全力移動中の回避のペナルティを、本来の−4ではなく−2とすることが出来る。
・LV6口伝
大山(タイザン)
持続:集中(1回発動するまで) 基本消費精神力:20 距離:術者 範囲:術者への直接攻撃
タイザンは『待斬』とも。『無』と『崩』の複合。
刀を正眼に構え、相手の攻撃を弾く。回避に+1される。
『大山』で攻撃を躱された相手は丸1ターンの間回避に−2のペナルティを負う。
春雷(シュンライ)
持続:1回の攻撃 基本消費精神力:12 距離:使用者の移動力m 範囲:個人
『崩』と『無』による斬撃。『叢雲』の発展型。
全身の体重と丹田に込めた《氣》を刃に乗せることにより、追加ダメージに+3される。
但し、攻撃に−2の修正を受けてしまう。
崩月(ホウヅキ)
持続:1回の攻撃 基本消費精神力:12 距離:使用者の移動力×3m 範囲:個人
『迅』と『鋭』による刺突。『御霊』の発展型。
全身のバネを生かした狙い済ました刺突。クリティカル値に−1、打撃力に+10、追加ダメージに+1の効果がある。
片手で扱える刀でなくては行使できず(野太刀では行なえない)、チャージアタック扱いとなるので一定の距離的余裕として武器の長さ(=必筋*15cm)の二倍以上の隙間が必要。
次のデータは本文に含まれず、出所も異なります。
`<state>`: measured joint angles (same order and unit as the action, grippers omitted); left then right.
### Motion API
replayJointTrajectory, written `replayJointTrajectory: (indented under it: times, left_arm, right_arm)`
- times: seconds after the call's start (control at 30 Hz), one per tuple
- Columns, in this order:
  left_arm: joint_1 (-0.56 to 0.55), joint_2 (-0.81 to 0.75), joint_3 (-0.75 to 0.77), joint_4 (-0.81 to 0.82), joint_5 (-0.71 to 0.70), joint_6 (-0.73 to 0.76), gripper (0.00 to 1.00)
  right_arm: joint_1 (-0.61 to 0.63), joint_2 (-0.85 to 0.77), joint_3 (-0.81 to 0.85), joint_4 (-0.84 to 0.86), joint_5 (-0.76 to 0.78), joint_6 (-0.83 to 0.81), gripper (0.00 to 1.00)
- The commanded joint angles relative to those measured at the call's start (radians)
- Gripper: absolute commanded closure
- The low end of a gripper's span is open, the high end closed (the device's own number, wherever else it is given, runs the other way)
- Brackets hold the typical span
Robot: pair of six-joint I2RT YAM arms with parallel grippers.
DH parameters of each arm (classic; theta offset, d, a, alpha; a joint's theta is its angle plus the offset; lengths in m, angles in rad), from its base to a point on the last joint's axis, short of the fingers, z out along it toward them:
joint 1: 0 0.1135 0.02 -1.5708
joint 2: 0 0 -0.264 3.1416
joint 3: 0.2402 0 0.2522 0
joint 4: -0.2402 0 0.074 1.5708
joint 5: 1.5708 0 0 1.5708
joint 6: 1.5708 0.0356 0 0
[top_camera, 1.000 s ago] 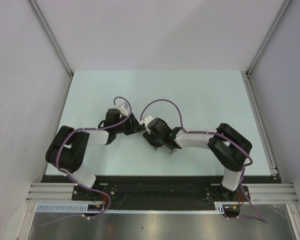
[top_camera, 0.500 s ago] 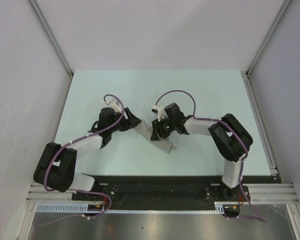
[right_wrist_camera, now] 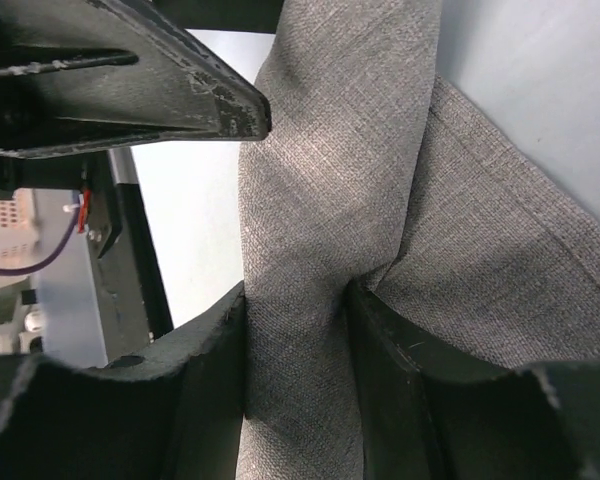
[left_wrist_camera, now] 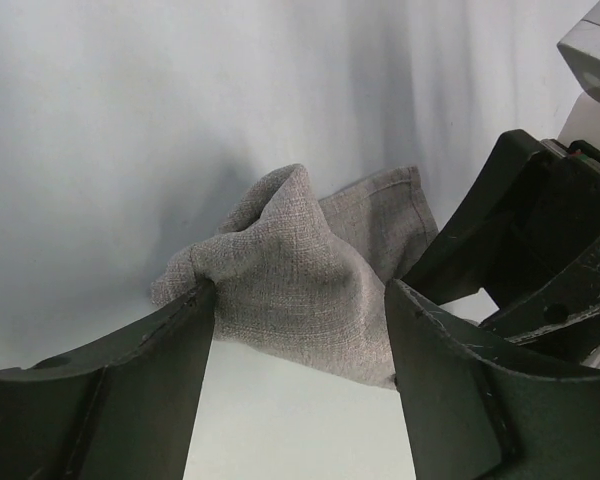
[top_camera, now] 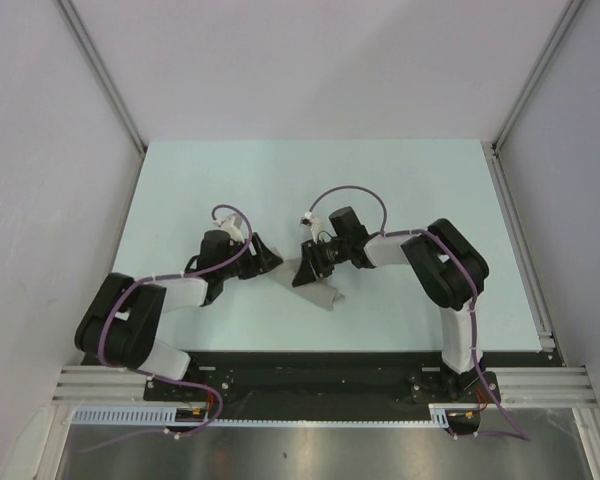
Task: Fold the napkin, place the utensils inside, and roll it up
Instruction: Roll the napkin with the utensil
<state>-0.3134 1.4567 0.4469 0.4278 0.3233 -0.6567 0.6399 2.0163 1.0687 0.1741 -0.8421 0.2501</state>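
The left pincer is held wide open, and nothing is gripped by it. Between and just beyond its fingers the napkin is seen, bunched into a peak on the table. A low corner of the cloth is met by the tip of the left-hand finger (whether touched or only overlapped cannot be told). A hemmed edge is laid out behind the peak, toward the right-hand finger.

Just past that finger the right pincer is found, close to the left one. A thick fold of the napkin is clamped between its jaws, which are closed partway on the cloth. The fold is carried through the gap and on past the fingertips, while the rest of the cloth is spread to the pincer's right side, where a stitched border is shown. From above, a loose flap is seen lying on the table just under the right pincer, on the side nearer the arm bases.
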Motion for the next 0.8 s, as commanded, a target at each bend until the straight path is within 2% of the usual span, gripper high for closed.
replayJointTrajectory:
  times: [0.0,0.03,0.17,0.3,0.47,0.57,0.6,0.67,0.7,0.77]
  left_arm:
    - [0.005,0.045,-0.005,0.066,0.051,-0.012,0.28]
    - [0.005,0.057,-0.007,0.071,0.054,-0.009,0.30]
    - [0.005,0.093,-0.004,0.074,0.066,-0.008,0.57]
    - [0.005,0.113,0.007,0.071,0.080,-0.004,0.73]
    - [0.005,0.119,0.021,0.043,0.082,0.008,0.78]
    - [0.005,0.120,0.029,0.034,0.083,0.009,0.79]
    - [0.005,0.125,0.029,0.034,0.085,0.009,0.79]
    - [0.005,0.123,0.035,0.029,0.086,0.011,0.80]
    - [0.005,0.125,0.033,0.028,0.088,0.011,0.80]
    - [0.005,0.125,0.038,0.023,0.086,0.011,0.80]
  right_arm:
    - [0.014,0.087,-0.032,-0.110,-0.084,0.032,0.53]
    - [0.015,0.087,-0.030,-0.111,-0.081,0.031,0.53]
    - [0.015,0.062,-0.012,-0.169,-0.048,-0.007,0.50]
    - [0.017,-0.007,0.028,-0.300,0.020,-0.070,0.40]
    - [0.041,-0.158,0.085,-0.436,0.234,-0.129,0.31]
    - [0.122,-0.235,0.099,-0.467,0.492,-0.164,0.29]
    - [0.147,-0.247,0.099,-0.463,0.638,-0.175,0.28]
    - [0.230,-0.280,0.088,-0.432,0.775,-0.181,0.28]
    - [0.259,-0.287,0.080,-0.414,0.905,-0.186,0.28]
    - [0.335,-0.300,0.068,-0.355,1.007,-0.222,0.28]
その他の修正(回避のペナルティ等)もチャージに準じる。
紅葉(クレハ)
持続:1回の攻撃 基本消費精神力:12 距離:使用者の移動力m 範囲:個人
『転』と『流』による斬撃。『草薙』の発展型。
鋭い体動による廻り込みで相手の死角から斬撃を送り込む事により攻撃力に+3される。
但し、クリティカル値に+1(最大でも12)の修正を受けてしまう。
・LV7口伝
夜行(ヤコウ)
持続:常に 基本消費精神力:− 距離:術者 範囲:術者
『鋭』と『流』の複合歩法。
通常移動の移動力に+10mされる。但し、全力移動時には影響しない。
露払(ツユハライ)
持続:1回の攻撃に対して 基本消費精神力:21 距離:術者 範囲:術者への直接攻撃
『流』と『崩』の複合手法。
相手の攻撃に対して斬撃を合わせ、相手の武器を落とす。相手の攻撃の際に宣言をすることが出来、通常の行動とは別に行なうことが可能。
相手の攻撃点を目標に『フェンサー技能LV+器用度−2』による対抗ロールを行なう。
このロールで勝利した場合、相手の攻撃を回避しつつ相手の武器を叩き落としたことになる。
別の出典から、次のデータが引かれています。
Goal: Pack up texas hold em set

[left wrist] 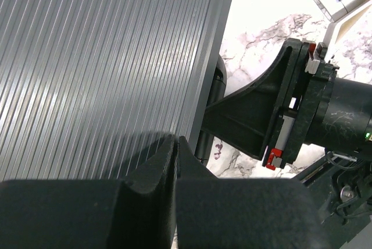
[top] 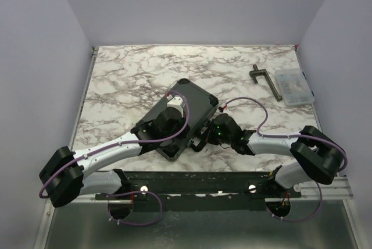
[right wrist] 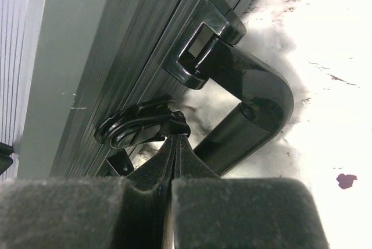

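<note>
Hidden in the top view under the left arm point(top: 122, 144) and its wrist: much of the lid of the black case point(top: 197, 100), and, below the right arm point(top: 267, 143), its near edge. Cut off by the left and top edges in the left wrist view: the ribbed surface of the case. Too small to tell: contents of the clear compartment box point(top: 293, 86).

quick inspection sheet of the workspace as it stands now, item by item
surface: marble-pattern table
job's things: black case lies closed and askew mid-table; its handle and latch face the right arm; loose chips, dice, cards: nothing seen
clutter: T-shaped clamp and clear box, far right, apart from the case
tools: left tool shut over the ribbed lid; right tool shut at the latch
cables: purple cables loop along both arms
surroundings: plain lavender walls
</note>
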`<state>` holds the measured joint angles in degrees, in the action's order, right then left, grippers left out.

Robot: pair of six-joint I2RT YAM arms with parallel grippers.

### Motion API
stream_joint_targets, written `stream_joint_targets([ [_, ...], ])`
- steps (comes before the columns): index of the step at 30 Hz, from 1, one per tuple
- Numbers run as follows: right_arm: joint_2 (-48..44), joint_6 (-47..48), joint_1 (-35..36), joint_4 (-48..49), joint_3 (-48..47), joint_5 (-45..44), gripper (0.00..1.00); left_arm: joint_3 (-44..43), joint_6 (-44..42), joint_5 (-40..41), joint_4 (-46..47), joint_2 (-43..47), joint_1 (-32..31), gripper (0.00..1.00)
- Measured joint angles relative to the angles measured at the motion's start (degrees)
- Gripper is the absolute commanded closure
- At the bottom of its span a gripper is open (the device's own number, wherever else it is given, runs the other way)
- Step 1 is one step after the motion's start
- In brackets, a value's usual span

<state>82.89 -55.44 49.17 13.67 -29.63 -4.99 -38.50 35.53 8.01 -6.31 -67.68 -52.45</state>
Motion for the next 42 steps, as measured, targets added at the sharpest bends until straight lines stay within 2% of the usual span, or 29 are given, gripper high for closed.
stream_joint_targets([
  [7, 1.1, 0.3, 0.0, 0.8, -0.4, 0.2, 0.99, 0.0, 0.0, 0.4, 0.0, 0.0, -0.2, 1.0],
  [23, -0.6, 4.0, 0.0, -4.9, -3.1, -1.0, 0.98, 0.4, 0.0, 0.4, -2.0, 1.8, -0.5, 1.0],
  [30, -7.3, 6.1, 0.0, -8.8, -5.1, -2.3, 0.89, 0.3, -0.3, 0.4, -6.7, 4.5, -1.2, 0.86],
  [36, -11.6, 8.5, 0.0, -13.9, -8.5, -3.5, 0.79, -1.6, -1.4, 0.1, -14.1, 7.0, -2.6, 0.68],
  [40, -14.9, 10.6, 0.0, -18.4, -11.9, -4.7, 0.67, -3.5, -1.8, -2.3, -19.1, 9.8, -4.0, 0.53],
  [42, -17.0, 11.8, 0.0, -20.3, -13.9, -5.2, 0.59, -5.1, -2.5, -2.6, -21.4, 11.8, -4.2, 0.5],
])
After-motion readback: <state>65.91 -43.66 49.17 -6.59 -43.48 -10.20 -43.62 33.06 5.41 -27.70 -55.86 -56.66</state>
武器を使用していない相手には使用することが出来ない。
また、このロールの際に1ゾロを振ってしまった場合は回避に失敗したのみならずこちらが武器を取り落とすことになる。
・LV8奥義
百鬼(ヒャッキ)
持続:一瞬 基本消費精神力:24/1回 距離:使用者の移動力m 範囲:個人
『崩』『迅』『転』と『鋭』の複合。己の心と生命を削り、一瞬に複数の斬撃を叩き込む荒業。
1回攻撃回数を増やす毎に基本消費精神点24と生命点を1点(こちらは固定)消費しなければならない。
更に、攻撃回数を1回増やす毎に攻撃力に−1の修正がかかる。
つまり2回攻撃(通常よりも1回プラス)だと攻撃力に−1、3回攻撃(通常よりもプラス2)だと攻撃力に−2……と加算されていく。
曙光(シャッコウ)
持続:1回の攻撃に対して 基本消費精神力:40 距離:使用者の移動力m 範囲:個人
『無』と『崩』の複合体動。『地走』及び『無眼』の複合。
納刀の状態のまま相手に『地走』をし、相手の体勢を崩してから『無眼』で斬る。
『地走』が命中した場合、次の『無眼』を放つ事が出来る。先の体当たりが相手にダメージを与えた場合(防護点などによってノーダメージだった場合は除く)は相手の回避を通常の−2ではなく−3とする。
このペナルティは、『無眼』を受けた(命中・回避を問わず)直後に効果を失う。
また、当然ながら『地走』同様にチャージアタックと同じ制限・ペナルティを受ける。
・LV9絶招
訃音(フイン)
持続:集中(1回発動するまで) 基本消費精神力:45/ターン 距離:術者 範囲:個人
『崩』の、そして六道一刀流の究極の基本の一太刀。受けることすらかなわぬ完璧な自然体での斬撃。
刀の基本技術である『斬鉄』を、戦闘中の動き回る相手に対しても行える。
1ターンを費やして集中する毎にクリティカル値を−1する事が出来る。
この方法によるクリティカル値の減少は『斬鉄』と同様に最大で−4までとする。ただし、いかなる方法を用いたとしても、合計で4以下になる事は有り得ず、最高でクリティカル値は5までしか下げられない。
ダメージ決定時の1ゾロの扱いは『斬鉄』のそれに準じる。
・LV10奥伝
弥勒掌(ミロクショウ)
持続:集中 基本消費精神力:50 距離:術者 範囲:視界内
『武』の体現。
視界内の敵に片手をかざし、そこより闘氣を放ってすべての敵の動きを封じる。
使用者は『フェンサー技能+精神力ボーナス』を基準値としてロールを行い、それを目標値に『抵抗』出来なかった対象は弥勒掌の使用者が集中を解くまで身動きが出来なくなる。